Roma (LaPresse) – “Non si può invitare a fare il presepe e non accogliere negli Sprar una coppia vera di giovani sposi che hanno avuto un bimbo qualche mese fa e che ora sono per strada. Non si può venerare il crocifisso senza aver solidarietà con i crocifissi della storia”. Lo scrive monsignor Giancarlo Maria Bregantini, arcivescovo di Campobasso-Boiano, in un articolo pubblicato sul numero di Famiglia Cristiana in edicola da oggi.
L’intervento dell’arcivescovo chiude e dà il senso a un approfondimento della rivista sul significato autentico del presepe e dei nostri simboli e tradizioni religiose, in cui si racconta la storia di Yousef e Faith, genitori di una bimba di sei mesi e in attesa di un altro figlio, che sono stati espulsi dal Centro di accoglienza di Crotone e gettati su una strada, a causa del decreto sicurezza. In aiuto della famiglia sono intervenuti la Caritas e la Croce Rossa che hanno offerto una sistemazione provvisoria, fino a che una coppia, peraltro mista, ha messo a disposizione una casa sfitta.
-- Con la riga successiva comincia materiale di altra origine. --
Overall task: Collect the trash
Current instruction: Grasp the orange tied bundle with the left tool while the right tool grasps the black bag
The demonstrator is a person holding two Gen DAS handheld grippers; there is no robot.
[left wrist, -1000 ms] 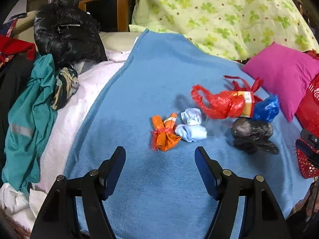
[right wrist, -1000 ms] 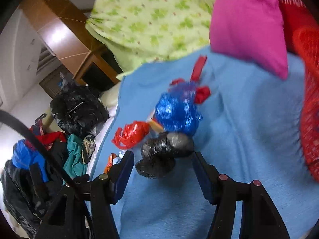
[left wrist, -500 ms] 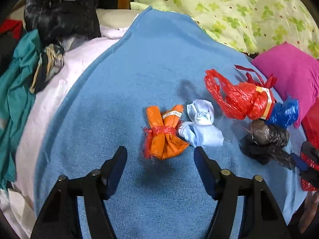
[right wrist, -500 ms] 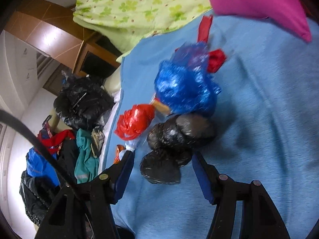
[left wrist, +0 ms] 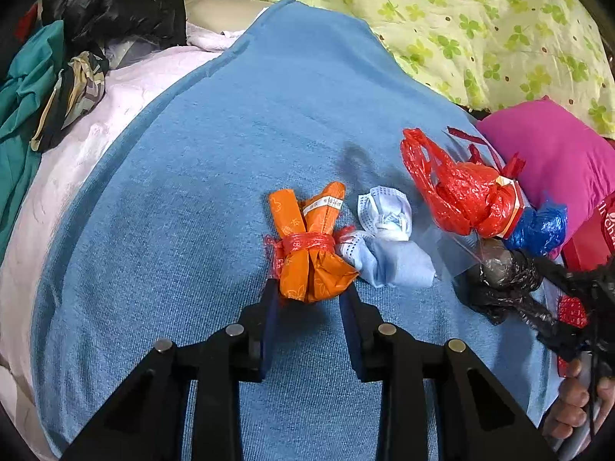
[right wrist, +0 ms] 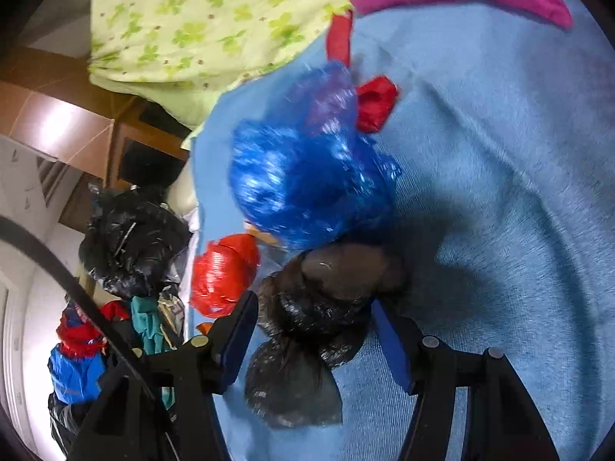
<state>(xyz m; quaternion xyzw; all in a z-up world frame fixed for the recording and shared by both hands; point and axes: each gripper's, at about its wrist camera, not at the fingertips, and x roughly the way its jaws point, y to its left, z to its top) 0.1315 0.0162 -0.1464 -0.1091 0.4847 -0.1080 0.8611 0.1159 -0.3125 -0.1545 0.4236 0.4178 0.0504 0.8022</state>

“Sono molto belle le nostre tradizioni religiose popolari – continua Bregantini – ma guai se ci accontentiamo solo di questa bellezza. Anzi, quello che viviamo in queste dimensioni religiose diventa ipocrisia se non c’è raccordo con quello che si vive nella realtà quotidiana. Si rischia di andare contro il mistero stesso che celebriamo”.
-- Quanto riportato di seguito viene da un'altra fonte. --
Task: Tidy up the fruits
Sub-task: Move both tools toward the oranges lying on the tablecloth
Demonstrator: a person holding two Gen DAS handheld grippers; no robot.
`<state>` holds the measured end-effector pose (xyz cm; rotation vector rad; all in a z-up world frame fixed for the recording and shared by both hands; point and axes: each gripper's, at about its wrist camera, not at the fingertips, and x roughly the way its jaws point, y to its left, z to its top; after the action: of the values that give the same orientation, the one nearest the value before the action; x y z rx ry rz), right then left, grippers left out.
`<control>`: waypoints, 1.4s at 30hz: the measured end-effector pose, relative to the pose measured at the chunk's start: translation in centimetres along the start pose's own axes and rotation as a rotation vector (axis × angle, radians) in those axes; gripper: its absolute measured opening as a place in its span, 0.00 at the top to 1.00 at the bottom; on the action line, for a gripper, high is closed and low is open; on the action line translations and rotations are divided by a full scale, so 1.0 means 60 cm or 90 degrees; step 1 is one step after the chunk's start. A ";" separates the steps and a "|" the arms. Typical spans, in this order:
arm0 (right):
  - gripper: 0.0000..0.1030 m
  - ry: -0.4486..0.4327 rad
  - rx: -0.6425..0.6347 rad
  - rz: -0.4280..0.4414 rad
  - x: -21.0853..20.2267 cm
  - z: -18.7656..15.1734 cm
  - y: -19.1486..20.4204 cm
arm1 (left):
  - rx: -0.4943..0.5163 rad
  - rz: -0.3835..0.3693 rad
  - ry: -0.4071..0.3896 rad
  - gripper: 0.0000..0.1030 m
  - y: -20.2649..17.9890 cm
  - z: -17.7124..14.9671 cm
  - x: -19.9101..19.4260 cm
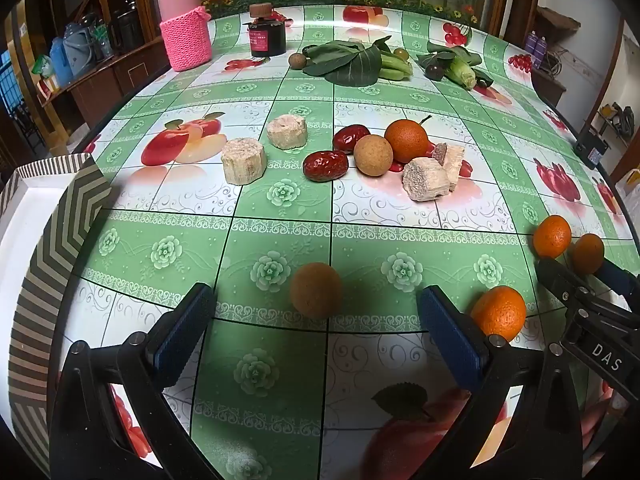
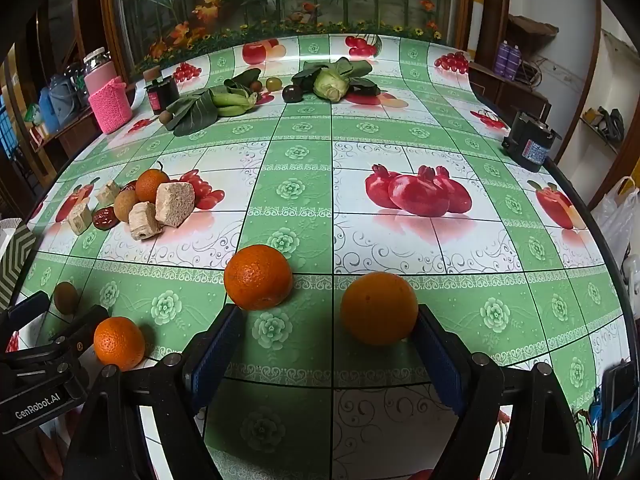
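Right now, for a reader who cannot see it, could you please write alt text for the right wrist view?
The open right gripper points down at a green flowered tablecloth, with an orange against its right finger and another orange just beyond its left finger. A third orange lies left beside the left gripper; farther back sit a fruit pile and leafy vegetables.

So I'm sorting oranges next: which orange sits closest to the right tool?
The orange touching the right tool at its right finger; the others lie further left.
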<state>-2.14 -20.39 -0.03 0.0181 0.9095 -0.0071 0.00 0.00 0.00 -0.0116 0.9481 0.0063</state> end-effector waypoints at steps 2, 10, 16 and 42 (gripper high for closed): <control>0.17 -0.001 -0.003 -0.003 0.000 0.000 0.000 | -0.002 0.001 0.000 0.00 0.000 0.000 0.000; 0.40 -0.019 0.010 0.082 -0.020 -0.005 -0.003 | 0.025 -0.007 -0.015 0.05 0.006 -0.015 -0.019; 0.40 -0.078 0.005 0.129 -0.076 -0.008 0.005 | 0.013 0.008 -0.112 0.05 0.025 -0.023 -0.088; 0.42 -0.188 -0.076 0.173 -0.201 -0.050 0.055 | -0.013 -0.014 -0.178 0.05 0.074 -0.071 -0.193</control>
<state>-11.90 -17.03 7.69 0.0281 0.6057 0.2907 -10.27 4.40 6.87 -0.0395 0.6683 -0.0029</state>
Meglio rinunciare al presepe e al crocifisso? “Non siamo certo contro chi fa il presepe e mette il crocifisso, purché questo gesto sia coerente. Che facciano il presepe, ma non contro qualcuno. Che mettano il crocifisso, ma sapendo che questo non basta. Chi prepara il presepe e appende il crocifisso sappia che mette il cuore dentro una linea di solidarietà”.